Graphical representation of the spatiotemporal Bayesian errors-in-variables model based on stature, sex, and reliability category as well as space (longitude, latitude) and date (time −, time +) as variables. For details, see text and Groß 2016

Within the resulting tempo-spatial model, we can calculate body height for every location and point in time within the study area and time, i.e. even make predictions for regions and periods poorly attested by skeletal finds by borrowing strength from adjacent areas and times. For visualization and evaluation of the results for long bone lengths and estimated body heights, two cross-sections of the spatiotemporal models were chosen:

  1. 1.

    isoline maps (or “staturescapes” in the style of “isoscapes” coined for similar approaches to isotopic data by West et al. 2008) of long bone lengths or body heights covering the entire study area for both females and males and sliced at 10000, 7500, 6000, 5000, 4000, 3000, 2000, and 1000 cal BC

  2. 2.

    long bone lengths or body heights plotted against archaeological date as line charts showing the trends for selected points in the study area. In accordance with the broad progress of Neolithization, here, we have chosen (Fig. 6) a trajectory from points in the Northern Fertile Crescent (A) and Central Anatolia (B) through the Aegean (C) (Rosenstock in press). From here, the Central Balkan Peninsula (D) and Central Europe (E) cover the Danubian branch of Neolithization, while the Italian (H) and Iberian (I) peninsulas as well as Central France (J) constitute the Mediterranean branch. Additionally, Southern Scandinavia (F), the South of the British Isles (G), and the Pontic Steppes (K) were included as regions of later Neolithization (Guilaine 2001; Schier 2009; Rasse 2014).

Fig. 6
figure 6

Exemplary points in the study area selected for the visualization of regional time trends of the models

Results and discussion

Tempo-spatial modeling of unprocessed long bone lengths and estimated stature

By borrowing strengths from nearby times or regions where- and whenever data coverage is insufficient, the Bayesian errors-in-variables approach taken is able to produce continuous staturescapes for all ten models (Figs. 7a, b, 8a, b, 9a, b, and 10a, b), hence providing the first consistent phase maps published so far for long bone lengths and stature in the prehistory of the Old World.
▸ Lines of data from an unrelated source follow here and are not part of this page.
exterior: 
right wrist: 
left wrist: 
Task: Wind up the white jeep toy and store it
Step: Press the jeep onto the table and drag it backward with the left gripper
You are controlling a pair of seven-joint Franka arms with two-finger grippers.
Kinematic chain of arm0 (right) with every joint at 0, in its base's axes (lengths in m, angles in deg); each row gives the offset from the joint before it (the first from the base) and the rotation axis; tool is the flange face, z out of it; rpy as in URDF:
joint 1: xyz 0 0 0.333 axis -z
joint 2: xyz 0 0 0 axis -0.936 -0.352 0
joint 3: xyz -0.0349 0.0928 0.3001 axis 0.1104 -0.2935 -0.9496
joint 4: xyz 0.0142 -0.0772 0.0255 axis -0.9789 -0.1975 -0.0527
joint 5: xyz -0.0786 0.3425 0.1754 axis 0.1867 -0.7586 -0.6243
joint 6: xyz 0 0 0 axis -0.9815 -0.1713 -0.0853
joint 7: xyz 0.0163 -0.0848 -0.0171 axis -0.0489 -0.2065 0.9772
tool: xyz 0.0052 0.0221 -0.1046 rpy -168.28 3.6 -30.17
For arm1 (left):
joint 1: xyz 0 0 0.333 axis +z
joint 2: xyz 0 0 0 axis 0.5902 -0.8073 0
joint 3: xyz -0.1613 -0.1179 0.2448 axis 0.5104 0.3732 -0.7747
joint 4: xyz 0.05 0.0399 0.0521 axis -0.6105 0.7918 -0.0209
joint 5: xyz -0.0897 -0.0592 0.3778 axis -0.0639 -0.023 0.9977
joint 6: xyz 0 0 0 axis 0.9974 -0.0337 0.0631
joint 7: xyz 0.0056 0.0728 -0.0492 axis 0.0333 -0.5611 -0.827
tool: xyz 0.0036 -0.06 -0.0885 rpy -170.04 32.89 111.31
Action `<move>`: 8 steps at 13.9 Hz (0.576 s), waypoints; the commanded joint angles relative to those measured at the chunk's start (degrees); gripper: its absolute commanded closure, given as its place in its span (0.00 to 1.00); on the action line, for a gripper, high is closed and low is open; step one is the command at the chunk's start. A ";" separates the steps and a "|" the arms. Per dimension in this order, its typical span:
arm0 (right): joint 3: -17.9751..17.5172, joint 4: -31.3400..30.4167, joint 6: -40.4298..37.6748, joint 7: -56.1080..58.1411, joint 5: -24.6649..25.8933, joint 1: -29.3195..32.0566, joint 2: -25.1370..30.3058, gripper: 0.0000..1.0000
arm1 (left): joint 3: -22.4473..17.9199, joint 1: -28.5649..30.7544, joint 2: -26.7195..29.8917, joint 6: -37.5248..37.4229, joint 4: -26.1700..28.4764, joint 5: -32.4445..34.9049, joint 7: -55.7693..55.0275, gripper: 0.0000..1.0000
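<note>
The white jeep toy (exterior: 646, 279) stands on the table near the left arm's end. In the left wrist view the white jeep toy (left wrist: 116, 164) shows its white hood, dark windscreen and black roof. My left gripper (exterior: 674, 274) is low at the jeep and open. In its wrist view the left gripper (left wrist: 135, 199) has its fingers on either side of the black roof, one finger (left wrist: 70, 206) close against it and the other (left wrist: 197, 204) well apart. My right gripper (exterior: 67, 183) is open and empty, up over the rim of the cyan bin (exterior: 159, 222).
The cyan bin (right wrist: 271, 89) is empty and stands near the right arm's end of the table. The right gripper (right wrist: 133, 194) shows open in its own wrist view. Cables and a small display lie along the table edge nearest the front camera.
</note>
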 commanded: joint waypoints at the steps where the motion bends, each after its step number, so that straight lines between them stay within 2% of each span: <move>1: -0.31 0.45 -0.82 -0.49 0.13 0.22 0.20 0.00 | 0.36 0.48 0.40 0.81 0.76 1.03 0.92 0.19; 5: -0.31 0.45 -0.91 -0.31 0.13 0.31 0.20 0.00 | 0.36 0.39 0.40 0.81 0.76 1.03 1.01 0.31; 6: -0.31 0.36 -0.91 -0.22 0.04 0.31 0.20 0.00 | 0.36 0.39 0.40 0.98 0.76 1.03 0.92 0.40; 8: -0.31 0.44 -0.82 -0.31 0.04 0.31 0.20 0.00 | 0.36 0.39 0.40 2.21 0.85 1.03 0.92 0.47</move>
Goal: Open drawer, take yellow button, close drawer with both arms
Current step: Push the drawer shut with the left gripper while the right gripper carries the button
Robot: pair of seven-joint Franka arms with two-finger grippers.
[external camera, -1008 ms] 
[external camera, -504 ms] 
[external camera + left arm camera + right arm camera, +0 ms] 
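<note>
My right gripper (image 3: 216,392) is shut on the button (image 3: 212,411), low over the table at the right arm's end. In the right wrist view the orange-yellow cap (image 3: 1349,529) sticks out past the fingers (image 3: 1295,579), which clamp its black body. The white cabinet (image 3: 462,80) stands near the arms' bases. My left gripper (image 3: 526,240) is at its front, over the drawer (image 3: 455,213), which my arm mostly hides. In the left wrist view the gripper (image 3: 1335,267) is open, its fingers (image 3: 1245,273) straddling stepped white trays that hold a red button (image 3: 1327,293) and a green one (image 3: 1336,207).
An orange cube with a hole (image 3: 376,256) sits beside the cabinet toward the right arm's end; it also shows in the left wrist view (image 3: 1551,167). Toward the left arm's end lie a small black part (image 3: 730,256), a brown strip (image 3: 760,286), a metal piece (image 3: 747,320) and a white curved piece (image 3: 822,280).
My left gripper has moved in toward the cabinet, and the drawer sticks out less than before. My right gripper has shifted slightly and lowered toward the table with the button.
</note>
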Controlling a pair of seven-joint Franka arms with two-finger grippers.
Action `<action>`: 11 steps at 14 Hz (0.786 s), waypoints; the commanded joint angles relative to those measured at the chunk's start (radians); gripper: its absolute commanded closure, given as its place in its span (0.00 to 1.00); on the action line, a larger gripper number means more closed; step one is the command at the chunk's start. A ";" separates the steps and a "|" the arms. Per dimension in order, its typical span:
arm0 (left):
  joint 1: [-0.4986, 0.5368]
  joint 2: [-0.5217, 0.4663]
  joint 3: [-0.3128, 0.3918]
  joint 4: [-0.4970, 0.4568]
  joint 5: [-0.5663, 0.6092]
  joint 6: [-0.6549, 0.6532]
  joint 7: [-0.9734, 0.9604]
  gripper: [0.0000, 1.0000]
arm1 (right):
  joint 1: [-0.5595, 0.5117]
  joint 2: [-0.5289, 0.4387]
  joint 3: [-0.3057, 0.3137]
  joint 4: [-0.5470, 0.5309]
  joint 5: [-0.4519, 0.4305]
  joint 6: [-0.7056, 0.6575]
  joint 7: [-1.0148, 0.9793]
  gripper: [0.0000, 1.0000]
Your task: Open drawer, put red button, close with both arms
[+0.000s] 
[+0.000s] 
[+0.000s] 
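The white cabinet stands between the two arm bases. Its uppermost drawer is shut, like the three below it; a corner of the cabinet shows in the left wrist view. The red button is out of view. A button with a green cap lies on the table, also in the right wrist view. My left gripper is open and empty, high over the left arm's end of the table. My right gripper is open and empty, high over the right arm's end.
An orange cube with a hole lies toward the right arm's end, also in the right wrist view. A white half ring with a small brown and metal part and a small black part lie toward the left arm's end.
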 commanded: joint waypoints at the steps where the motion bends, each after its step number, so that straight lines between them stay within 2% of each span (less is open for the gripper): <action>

While unmodeled results for the respective regions (such as Angel 1984; Bennike 1985; Jaeger et al. 1998; Koca Özer et al. 2011; Siegmund 2010; Piontek and Vančata 2012; MacIntosh et al. 2016) have to either create large and hence often too general geographical and chronological categories or suffer from insufficient data in smaller classes, the alternative visualizations for selected points (Figs. 7c, 8c, 9c, and 10c) show that the models provide values with a much finer spatial and temporal resolution by finding the best trade-off between class size and data density and attenuating the effects of more distant data. The reduction of relative importance of the Iron Gates data in our model for the Central Balkans (D), for instance, leads to a significantly lower impact of the Neolithic on stature than the unmodeled data (Rosenstock and Scheibner 2018) suggests.

Fig. 7
figure 7figure 7figure 7figure 7

Model A_F: tempo-spatial variance of F1 (sample A): a females sliced by time, b males sliced by time, c females (lower red curve) and males (upper blue curve) with 90% pointwise credible intervals for the points shown in Fig. 6

Fig. 8
figure 8figure 8figure 8figure 8

Model A_T: a tempo-spatial variance of T1 (sample A): females sliced by time, b males sliced by time, c females (lower red curve) and males (upper blue curve) with 90% pointwise credible intervals for the points shown in Fig. 6

Fig. 9
figure 9figure 9figure 9figure 9

Model A_Ruff_OLS_46: tempo-spatial variance of stature estimated from long bones (sample A) using OLS formulas based on the Ruff 2018 dataset: a females sliced by time, b males sliced by time, c females (lower red curve) and males (upper blue curve) with 90% pointwise credible intervals for the points shown in Fig. 6

Fig. 10
figure 10figure 10figure 10figure 10

Model B_Ruff_OLS_46: tempo-spatial variance of stature estimated from long bones and recalculated stature estimates (sample B) using OLS formulas based on the Ruff 2018 dataset: a females sliced by time, b males sliced by time, c females (lower red curve) and males (upper blue curve) with 90% pointwise credible intervals for the points shown in Fig. 6

All ten models (Figs. 1, 7, 8, 9, and 10; Supplement 4) show that regions in the center of the study area, such as the Central Balkans (D), Central Europe (E), and Italy (H), have reasonably small uncertainty intervals, because they are “surrounded” by data. In contrast, the Fertile Crescent (A) and the Pontic Steppes (K) as well as Northern (F, G) and Western (I, J) Europe are on the fringe of the modeled area and therefore have larger uncertainty intervals. While the Atlantic forms a natural edge of data, this situation could theoretically be alleviated for the East and South of the study area by adding more data from further East and South, but for Northern Europe, not much more data is to be expected due to preservation issues. Moreover, in reading the models, it must be kept in mind that geographical boundaries such as seas, rivers, and mountain ranges and cultural thresholds, e.g., “farming frontiers” between Mesolithic and Neolithic (Guilaine 2001; Schier 2009; Rosenstock in press), are smoothed spatially. There are some approaches for hard, insurmountable frontiers (e.g., Wood et al. 2008), but modeling softer frontiers, which can be crossed albeit with some effort, gets very complicated and relies on additional researcher assumptions and was not implemented here.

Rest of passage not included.